Nevertheless, predictions that Mr Putin would make an official declaration of war and install compulsory military service have not materialized. And Western moves that other Russian officials have described as hostile — such as granting Ukraine candidate status for the European Union and inviting Sweden and Finland to NATO — have not led to harsh retaliation from him.
Instead, his strategy now appears to be to wait and see, expecting Western resolve to falter under economic pressure and the government of Ukraine’s President Volodymyr Zelensky to crumble as Russia pound its troops and cities. And Ms. Stanovaya sees Mr. Putin as some sort of relaxation with Washington, noting that President Biden is putting limits on the extent of his aid to Ukraine in order to avoid a wider conflagration.
“He is betting that in time the Kiev authorities will have to accept everything,” Ms Stanovaya said of Mr Putin.
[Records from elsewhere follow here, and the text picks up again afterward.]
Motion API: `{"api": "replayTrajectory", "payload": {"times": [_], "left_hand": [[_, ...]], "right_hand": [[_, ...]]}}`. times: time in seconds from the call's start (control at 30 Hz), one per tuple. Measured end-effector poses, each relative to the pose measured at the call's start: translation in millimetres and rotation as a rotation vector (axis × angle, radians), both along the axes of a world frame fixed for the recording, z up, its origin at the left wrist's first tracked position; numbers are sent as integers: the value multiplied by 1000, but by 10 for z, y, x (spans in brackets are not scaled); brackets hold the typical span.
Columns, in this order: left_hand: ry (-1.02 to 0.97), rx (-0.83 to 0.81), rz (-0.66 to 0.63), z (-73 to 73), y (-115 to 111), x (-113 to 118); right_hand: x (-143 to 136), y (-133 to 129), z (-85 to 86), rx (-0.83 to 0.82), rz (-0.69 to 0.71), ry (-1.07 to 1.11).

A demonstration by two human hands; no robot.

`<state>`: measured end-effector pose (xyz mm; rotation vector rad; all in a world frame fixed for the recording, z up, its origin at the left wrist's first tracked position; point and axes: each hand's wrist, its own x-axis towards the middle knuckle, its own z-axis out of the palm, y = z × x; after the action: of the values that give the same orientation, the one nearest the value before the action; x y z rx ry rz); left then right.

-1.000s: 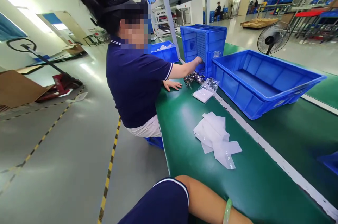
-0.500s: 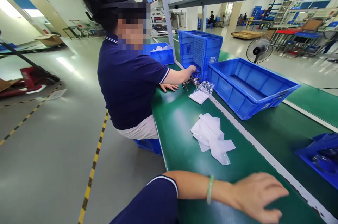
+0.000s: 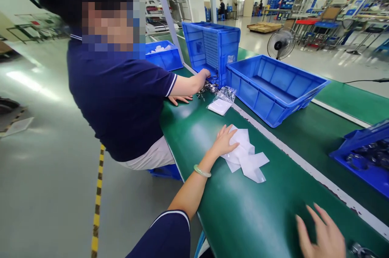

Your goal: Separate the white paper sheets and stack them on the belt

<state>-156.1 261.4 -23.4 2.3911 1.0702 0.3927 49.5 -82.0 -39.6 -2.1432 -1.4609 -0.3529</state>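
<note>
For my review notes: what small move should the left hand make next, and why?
Probably pinch the top one of the flat white bags and draw it off the pile. The left hand is already at the pile's near-left edge with its fingers spread, the bags overlap loosely, and the right hand looks empty.

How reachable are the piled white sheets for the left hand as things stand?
Likely yes: the left hand is at the left side of the white sheets, partly over them, and nothing else visibly blocks the way.
</note>
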Motion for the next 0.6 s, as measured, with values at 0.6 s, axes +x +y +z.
{"api": "replayTrajectory", "payload": {"times": [0.6], "left_hand": [[236, -206, -314, 170, -346, -18]], "right_hand": [[-182, 1410, -200, -124, -6, 101]]}}
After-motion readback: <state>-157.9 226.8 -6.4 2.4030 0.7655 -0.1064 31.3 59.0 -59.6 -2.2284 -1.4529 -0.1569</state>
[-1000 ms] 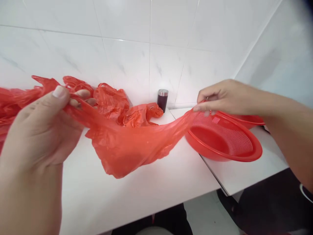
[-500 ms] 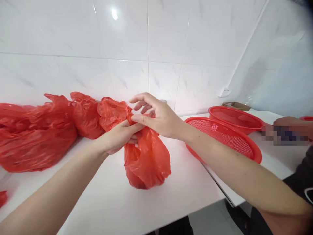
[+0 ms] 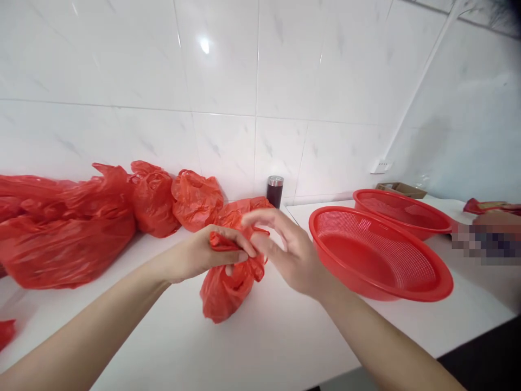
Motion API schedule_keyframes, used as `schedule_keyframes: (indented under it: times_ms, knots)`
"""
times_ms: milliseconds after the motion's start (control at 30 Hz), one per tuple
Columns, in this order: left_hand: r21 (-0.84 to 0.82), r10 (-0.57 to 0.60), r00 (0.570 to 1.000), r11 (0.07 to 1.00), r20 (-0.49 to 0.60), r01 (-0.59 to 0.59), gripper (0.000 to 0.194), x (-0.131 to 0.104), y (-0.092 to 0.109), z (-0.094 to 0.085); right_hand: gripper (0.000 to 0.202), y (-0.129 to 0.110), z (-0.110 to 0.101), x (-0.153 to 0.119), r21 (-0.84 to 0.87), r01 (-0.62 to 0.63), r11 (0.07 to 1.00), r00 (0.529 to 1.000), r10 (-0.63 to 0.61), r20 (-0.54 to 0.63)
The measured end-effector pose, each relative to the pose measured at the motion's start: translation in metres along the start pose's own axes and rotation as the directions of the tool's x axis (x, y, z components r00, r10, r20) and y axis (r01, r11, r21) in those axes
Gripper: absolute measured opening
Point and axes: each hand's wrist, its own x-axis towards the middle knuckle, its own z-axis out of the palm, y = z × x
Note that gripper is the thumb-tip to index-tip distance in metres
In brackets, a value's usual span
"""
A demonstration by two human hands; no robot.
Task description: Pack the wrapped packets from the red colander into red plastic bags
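A red plastic bag [image 3: 226, 293] with a rounded, filled bottom hangs just over or rests on the white table in front of me; I cannot tell which. My left hand [image 3: 215, 251] is closed around its gathered top, and a folded strip of red plastic sticks out between thumb and fingers. Close by on the right, my right hand [image 3: 285, 247] has its fingers apart and curved beside the bag's top, slightly blurred. What the bag contains is hidden. More red plastic [image 3: 244, 209] shows behind the hands; whether it belongs to this bag is unclear.
Several filled red bags [image 3: 69, 244] line the wall at left. A dark cup with a silver lid [image 3: 275, 190] stands by the wall. Two red perforated baskets [image 3: 378, 255] sit at right, near a cardboard box [image 3: 401, 189]. Another person's hand [image 3: 499, 222] is at far right.
My right hand has come away from the bag's top and moved to the right, its fingers opening. The left hand keeps hold of the bag, which has turned and tilted. The view has shifted slightly.
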Motion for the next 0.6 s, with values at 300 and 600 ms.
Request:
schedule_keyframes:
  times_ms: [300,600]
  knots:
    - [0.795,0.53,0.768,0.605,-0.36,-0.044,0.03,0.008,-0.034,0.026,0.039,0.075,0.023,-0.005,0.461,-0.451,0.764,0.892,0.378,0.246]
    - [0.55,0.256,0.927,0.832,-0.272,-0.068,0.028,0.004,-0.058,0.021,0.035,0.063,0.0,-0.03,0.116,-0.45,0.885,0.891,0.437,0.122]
Russia has followed closely the statements of the Biden administration, she continued, “and has decided, ‘Okay, the rules of the game are set. They are acceptable to us. So we can calm down and just wait.’”
This approach naturally entails great risks. Mr Putin’s apparent expectation that many Ukrainians would welcome the Russians as liberators exposed his distorted understanding of the country. And within Russia, the ramifications of sanctions are still playing out — a point underlined by economics minister Maksim Reshetnikov, who warned on Wednesday that the ruble’s unexpected strength threatened the viability of Russian exporters.
Yet Mr Putin did not mention Ukraine or its confrontation with the West in his eight-minute speech in Turkmenistan on Wednesday, another sign of how he expects a return to normalcy. Instead, he spoke of Russian efforts to improve transportation and tourism in the region, and to tackle pollution and depleted fishing.
The first Caspian cruise ship, he said, would sail from Russia’s Astrakhan region on the Volga Delta next year. The name of the ship: Peter the Great.